Так возникла в моем сознании двухмерная плоскость, вмещающая в себя весь бесконечный объем, — это зеркало. Я шел за Хлебниковым, пытаясь проникнуть в космическое нутро звука. И вот первое, может быть, даже чисто экспериментальное решение, где звук вывернулся вместе с отражением до горловины зеркальной чаши у ноты «ре» и дал симметричное отражение. Таким образом, текст читается одинаково и от начала по направлению к центру — горловине зеркальной чаши света до ноты «ре». Интересно, что нотный провал между верхней и нижней «ре» отражает реальный перепад в звуковом спектре, там нет диезов и бемолей.
Зеркало
лекало
звука
в высь
застынь
стань
тон
нет тебя
ты весь
высь
вынь себя
сам собой бейся босой
осой
ссс — ззз
озеро разреза
лекало лика
о плоскость лица
разбейся
то пол потолка
без зрака
а мрак
мерк
и рек
ре
до
си
ля
соль
фа
ми
ре
и рек
мерк
а мрак
без зрака
то пол потолка
разбейся
о плоскость лица
лекало лика
озеро разреза
ссс — ззз
осой
сам собой бейся босой
вынь себя
высь
ты весь
нет тебя
тон
стань
застынь
в высь
звука
лекало
зеркало
Зеркало — ключевой образ, это некая запредельная плоскость. Войти в нее — значит преодолеть очевидность мира трех измерений. И все же в зеркалах есть какая-то избыточная реальность. Само отражение настолько многозначительно, что поэту уже вроде бы и делать нечего. Стоишь перед зеркалом, как перед наглядным пособием по бессмертию… И потом опять же плоскость — объем: знакомые оппозиции. Вот если бы зеркало могло отражать внутреннее, как внешнее — глянул и оказался над мирозданием. Внутренняя, говоря словами Павла Флоренского, «обратная» перспектива наконец-то открылась в поэзии. Вот как выглядит мир при взгляде из внутренне-внешнего зазеркалья
Так, проходя по всем кругам метаметафорического мышления от чистого рацио до прозрачно-интуитивного, я словно входил в лабораторию Метаметафоры, стремясь быть — в меру моих возможностей — ее объективным исследователем, совмещая в себе «актера» и «зрителя». Разумеется, не мне, а читателю судить о том, что воплотилось в поэзию, а что осталось в области чистой филологии. Но для меня это единое целое, позволяющее выверить точность моих космологических интуиций.

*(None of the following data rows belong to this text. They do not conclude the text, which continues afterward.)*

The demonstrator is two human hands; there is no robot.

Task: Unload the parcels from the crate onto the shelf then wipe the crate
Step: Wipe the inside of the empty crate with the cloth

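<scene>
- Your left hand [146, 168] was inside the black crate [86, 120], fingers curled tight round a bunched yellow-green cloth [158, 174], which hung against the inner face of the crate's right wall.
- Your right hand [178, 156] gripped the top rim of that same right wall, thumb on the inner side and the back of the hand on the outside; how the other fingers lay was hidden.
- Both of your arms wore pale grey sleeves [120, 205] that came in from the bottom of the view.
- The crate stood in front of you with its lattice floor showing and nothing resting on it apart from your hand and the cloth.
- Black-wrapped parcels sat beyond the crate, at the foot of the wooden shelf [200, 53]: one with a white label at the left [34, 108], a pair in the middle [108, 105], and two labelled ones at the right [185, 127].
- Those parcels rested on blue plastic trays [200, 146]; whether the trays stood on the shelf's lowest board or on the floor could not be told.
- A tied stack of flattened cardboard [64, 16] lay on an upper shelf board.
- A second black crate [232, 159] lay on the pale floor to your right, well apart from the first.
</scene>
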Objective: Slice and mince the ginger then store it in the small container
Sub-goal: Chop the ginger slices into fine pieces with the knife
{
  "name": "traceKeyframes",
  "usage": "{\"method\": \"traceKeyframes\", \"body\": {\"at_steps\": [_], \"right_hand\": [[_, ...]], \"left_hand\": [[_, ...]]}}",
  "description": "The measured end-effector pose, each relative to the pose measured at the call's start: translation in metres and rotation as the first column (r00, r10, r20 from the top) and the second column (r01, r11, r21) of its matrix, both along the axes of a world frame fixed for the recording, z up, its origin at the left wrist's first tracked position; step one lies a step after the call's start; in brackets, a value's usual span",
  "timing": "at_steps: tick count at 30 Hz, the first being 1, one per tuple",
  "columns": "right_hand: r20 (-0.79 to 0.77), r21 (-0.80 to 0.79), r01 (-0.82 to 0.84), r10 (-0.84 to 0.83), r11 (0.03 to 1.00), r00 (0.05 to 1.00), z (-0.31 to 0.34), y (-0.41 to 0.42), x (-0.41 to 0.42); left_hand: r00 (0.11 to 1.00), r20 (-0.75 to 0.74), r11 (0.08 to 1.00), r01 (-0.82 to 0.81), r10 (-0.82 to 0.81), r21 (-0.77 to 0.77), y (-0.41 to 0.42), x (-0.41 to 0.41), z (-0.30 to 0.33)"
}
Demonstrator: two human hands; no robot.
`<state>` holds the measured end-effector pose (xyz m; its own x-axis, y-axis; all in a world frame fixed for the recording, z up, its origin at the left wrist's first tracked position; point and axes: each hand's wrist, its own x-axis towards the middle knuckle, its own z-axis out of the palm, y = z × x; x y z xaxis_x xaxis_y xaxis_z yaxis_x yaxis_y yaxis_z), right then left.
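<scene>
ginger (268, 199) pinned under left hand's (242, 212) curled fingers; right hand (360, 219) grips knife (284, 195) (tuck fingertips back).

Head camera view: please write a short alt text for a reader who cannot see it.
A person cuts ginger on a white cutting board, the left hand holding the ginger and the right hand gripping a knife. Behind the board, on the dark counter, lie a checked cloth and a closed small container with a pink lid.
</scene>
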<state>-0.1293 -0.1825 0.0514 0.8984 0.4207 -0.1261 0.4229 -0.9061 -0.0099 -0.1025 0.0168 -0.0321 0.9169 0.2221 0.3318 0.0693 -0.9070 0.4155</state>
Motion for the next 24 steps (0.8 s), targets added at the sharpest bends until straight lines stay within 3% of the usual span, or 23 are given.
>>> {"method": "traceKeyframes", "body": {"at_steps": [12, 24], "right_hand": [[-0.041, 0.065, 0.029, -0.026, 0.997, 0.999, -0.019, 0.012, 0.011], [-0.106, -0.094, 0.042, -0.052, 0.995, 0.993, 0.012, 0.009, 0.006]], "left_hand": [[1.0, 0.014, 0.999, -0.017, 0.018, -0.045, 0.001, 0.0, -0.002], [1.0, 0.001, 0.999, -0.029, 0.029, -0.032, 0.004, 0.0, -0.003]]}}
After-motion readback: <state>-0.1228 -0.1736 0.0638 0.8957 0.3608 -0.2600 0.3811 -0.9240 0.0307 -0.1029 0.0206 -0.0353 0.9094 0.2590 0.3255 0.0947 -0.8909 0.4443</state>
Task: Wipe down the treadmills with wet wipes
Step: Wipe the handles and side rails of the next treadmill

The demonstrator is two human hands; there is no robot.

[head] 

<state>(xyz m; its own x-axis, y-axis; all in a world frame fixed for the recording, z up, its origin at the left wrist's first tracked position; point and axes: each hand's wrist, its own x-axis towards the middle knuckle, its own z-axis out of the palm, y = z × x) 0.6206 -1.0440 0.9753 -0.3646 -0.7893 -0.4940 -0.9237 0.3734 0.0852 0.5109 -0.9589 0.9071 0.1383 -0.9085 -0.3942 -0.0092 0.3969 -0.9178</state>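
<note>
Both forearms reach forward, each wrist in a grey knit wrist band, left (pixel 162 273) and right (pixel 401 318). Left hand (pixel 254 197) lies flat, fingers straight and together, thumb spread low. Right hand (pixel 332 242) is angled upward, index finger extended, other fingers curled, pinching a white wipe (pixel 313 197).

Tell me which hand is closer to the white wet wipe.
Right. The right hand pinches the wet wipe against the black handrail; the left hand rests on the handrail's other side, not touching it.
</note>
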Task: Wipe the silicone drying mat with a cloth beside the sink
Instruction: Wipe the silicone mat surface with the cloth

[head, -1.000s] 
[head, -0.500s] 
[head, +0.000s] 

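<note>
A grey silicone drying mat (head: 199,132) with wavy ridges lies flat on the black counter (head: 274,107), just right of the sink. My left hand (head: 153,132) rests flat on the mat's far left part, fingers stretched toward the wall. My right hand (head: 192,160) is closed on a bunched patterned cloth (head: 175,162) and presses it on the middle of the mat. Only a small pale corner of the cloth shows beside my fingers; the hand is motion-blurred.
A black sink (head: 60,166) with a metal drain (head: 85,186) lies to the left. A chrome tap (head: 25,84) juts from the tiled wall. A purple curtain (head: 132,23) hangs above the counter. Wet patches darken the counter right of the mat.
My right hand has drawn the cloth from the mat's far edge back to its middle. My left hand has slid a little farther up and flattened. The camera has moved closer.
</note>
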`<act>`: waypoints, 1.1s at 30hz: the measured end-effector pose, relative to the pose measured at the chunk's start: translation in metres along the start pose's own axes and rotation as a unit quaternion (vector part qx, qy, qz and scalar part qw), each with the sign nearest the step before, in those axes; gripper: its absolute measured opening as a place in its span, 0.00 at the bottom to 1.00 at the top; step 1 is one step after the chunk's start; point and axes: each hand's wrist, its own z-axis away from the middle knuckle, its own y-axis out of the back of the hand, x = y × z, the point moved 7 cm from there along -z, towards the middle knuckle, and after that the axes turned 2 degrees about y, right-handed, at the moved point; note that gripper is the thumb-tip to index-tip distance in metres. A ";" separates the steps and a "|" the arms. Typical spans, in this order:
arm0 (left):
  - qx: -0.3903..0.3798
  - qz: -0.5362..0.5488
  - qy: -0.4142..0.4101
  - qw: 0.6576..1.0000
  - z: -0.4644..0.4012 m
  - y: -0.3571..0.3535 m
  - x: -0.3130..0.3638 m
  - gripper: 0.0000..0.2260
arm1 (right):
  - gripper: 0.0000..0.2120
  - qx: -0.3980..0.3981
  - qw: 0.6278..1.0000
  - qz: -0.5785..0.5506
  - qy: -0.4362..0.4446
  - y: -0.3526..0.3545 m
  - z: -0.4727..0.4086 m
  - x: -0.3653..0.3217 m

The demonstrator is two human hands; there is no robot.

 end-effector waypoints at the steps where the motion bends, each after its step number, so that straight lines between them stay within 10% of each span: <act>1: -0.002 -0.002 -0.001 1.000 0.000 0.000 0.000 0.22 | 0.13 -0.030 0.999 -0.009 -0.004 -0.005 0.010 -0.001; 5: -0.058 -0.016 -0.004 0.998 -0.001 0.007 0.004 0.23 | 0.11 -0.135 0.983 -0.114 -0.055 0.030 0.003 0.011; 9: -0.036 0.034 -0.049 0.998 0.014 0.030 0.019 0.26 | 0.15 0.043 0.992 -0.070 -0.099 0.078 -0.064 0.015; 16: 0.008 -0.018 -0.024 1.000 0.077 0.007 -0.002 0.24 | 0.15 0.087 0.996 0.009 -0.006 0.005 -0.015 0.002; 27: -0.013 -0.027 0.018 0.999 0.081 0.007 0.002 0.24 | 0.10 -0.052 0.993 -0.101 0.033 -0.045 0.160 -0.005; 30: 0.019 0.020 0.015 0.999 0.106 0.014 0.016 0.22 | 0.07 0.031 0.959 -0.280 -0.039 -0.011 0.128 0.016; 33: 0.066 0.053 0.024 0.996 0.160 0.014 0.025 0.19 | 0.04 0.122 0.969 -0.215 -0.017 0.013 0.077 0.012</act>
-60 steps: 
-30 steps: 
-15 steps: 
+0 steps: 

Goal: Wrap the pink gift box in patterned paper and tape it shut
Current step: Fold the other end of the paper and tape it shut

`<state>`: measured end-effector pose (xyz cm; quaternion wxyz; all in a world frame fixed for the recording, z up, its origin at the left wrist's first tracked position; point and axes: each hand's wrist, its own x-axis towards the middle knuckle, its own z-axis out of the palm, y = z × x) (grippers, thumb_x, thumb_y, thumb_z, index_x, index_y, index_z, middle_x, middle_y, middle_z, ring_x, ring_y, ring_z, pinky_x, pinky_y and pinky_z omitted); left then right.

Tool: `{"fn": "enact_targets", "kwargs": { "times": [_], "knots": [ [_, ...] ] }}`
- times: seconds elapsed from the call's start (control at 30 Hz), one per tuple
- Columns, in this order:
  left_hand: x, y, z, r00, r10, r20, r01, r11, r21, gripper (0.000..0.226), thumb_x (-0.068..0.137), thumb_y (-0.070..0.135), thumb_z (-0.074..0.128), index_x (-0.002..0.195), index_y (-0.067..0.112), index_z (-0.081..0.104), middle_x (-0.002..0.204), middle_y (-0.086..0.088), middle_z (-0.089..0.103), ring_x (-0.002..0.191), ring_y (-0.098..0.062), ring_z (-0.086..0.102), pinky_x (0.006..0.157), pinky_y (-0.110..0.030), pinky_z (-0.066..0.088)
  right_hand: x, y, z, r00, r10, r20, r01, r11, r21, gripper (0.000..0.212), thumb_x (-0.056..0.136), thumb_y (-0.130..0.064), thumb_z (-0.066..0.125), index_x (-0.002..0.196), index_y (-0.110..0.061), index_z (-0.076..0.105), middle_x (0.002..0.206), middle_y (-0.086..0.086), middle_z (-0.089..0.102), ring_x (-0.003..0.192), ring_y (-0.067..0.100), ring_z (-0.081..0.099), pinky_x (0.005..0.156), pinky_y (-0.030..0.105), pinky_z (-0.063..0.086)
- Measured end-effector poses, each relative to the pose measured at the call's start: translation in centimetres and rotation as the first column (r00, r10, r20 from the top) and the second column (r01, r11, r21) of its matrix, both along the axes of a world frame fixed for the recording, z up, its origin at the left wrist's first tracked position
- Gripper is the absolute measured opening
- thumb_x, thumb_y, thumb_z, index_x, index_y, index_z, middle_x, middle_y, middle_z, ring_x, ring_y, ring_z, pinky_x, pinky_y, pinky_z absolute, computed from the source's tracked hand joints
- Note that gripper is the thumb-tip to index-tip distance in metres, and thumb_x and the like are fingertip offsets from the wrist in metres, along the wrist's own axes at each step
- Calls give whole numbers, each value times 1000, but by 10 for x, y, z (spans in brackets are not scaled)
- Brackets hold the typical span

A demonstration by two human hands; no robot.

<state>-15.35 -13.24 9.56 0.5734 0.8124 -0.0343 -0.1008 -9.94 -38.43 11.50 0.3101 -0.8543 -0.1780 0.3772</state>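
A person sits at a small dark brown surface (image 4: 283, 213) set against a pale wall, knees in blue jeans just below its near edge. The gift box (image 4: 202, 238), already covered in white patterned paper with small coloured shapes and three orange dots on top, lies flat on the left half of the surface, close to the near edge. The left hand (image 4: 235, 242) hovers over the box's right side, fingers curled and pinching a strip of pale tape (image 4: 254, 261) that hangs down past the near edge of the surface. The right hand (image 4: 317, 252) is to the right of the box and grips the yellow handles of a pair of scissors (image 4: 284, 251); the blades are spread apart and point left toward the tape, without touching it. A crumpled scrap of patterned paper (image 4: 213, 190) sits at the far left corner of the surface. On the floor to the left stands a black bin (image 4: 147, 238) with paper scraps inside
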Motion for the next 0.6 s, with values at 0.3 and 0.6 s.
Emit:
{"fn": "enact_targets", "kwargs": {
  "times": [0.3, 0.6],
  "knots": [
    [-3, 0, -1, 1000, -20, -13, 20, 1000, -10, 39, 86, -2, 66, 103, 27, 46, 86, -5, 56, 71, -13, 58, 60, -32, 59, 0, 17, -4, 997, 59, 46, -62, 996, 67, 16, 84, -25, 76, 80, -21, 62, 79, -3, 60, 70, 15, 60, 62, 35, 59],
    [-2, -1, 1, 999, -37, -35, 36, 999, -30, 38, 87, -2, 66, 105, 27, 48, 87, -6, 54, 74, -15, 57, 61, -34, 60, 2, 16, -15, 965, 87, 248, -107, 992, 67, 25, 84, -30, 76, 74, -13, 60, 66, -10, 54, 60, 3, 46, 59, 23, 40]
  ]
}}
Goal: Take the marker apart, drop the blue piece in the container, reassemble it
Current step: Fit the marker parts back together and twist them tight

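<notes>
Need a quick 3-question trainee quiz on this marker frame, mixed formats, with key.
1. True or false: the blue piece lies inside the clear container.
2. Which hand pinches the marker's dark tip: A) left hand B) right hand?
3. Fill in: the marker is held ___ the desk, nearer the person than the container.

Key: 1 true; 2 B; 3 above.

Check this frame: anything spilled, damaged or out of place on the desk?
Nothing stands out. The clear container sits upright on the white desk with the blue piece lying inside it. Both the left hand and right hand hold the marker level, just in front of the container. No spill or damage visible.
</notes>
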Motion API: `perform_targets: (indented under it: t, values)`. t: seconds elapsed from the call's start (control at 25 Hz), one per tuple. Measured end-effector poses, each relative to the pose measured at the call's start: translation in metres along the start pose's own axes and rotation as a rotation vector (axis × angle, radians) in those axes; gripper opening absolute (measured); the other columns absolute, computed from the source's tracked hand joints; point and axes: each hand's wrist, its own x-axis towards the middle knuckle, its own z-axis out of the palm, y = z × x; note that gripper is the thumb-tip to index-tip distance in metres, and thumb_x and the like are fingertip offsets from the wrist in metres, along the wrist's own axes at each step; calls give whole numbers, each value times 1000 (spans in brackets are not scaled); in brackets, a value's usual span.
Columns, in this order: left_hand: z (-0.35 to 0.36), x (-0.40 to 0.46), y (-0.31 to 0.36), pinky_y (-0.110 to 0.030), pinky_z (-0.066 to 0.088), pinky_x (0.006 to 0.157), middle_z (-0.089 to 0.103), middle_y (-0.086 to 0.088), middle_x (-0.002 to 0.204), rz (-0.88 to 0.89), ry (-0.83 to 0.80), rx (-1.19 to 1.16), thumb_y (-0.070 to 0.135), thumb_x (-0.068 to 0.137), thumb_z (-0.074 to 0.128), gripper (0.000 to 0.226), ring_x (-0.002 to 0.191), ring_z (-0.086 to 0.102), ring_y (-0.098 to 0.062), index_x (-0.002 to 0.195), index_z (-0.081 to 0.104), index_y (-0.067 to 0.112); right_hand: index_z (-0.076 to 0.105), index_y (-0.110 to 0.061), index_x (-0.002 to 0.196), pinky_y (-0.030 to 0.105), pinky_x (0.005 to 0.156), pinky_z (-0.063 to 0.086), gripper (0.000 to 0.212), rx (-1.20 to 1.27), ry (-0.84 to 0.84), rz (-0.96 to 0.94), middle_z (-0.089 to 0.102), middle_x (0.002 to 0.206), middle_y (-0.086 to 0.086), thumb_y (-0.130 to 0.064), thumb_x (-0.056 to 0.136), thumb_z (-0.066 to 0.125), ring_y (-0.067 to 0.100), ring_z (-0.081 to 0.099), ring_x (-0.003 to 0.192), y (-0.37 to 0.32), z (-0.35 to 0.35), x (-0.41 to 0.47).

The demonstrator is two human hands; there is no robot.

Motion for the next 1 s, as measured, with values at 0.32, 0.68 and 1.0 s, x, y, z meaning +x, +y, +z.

Вернусь снова к образу человека внутри мироздания. Вспомним здесь державинское «я червь — я раб — я бог». Если весь космос — яблоко, а человек внутри… А что если червь, вывернувшись наизнанку, вместит изнутри все яблоко? Ведь ползает гусеница по листу, а потом закуклится, вывернется, станет бабочкой. Слова «червь» и «чрево» анаграммно вывернулись друг в друга. Так появился анаграммный образ антропной инверсии человека и космоса.
Червонный червь заката
путь проточил в воздушном яблоке,
и яблоко упало.
Тьма путей,
прочерченных червем,
все поглотила,
как яблоко — Адам.
То яблоко,
вкусившее Адама,
теперь внутри себя содержит древо,
а дерево,
вкусившее Адама,
горчит плодами —
их вкусил Адам.
Но
для червя одно —
Адам, и яблоко, и древо.
На их скрещенье червь восьмерки пишет.
Червь,
вывернувшись наизнанку чревом,
в себя вмещает яблоко и древо.
Так возник соответствующий по форме метаметафоре анаграммный стих. В анаграммном стихе ключевые слова «червь — чрево» разворачивают свою семантику по всему пространству, становятся блуждающим центром хрустального глобуса. Ключевое слово можно уподобить точке Альфа, восходящей при выворачивании к точке Омега.
Один знакомый математик сказал мне однажды:
— Когда я читаю нынешнюю печатную поэзию, всегда преследует мысль, до чего же примитивны эти стихи по сравнению с теорией относительности, а вот о вашей поэзии я этого сказать не могу.
Под словом «ваша» он подразумевал поэтов Метаметафоры. Само слово «Метаметафора» возникло в моем сознании после термина «метакод». Я видел тонкую лунную нить между двумя понятиями.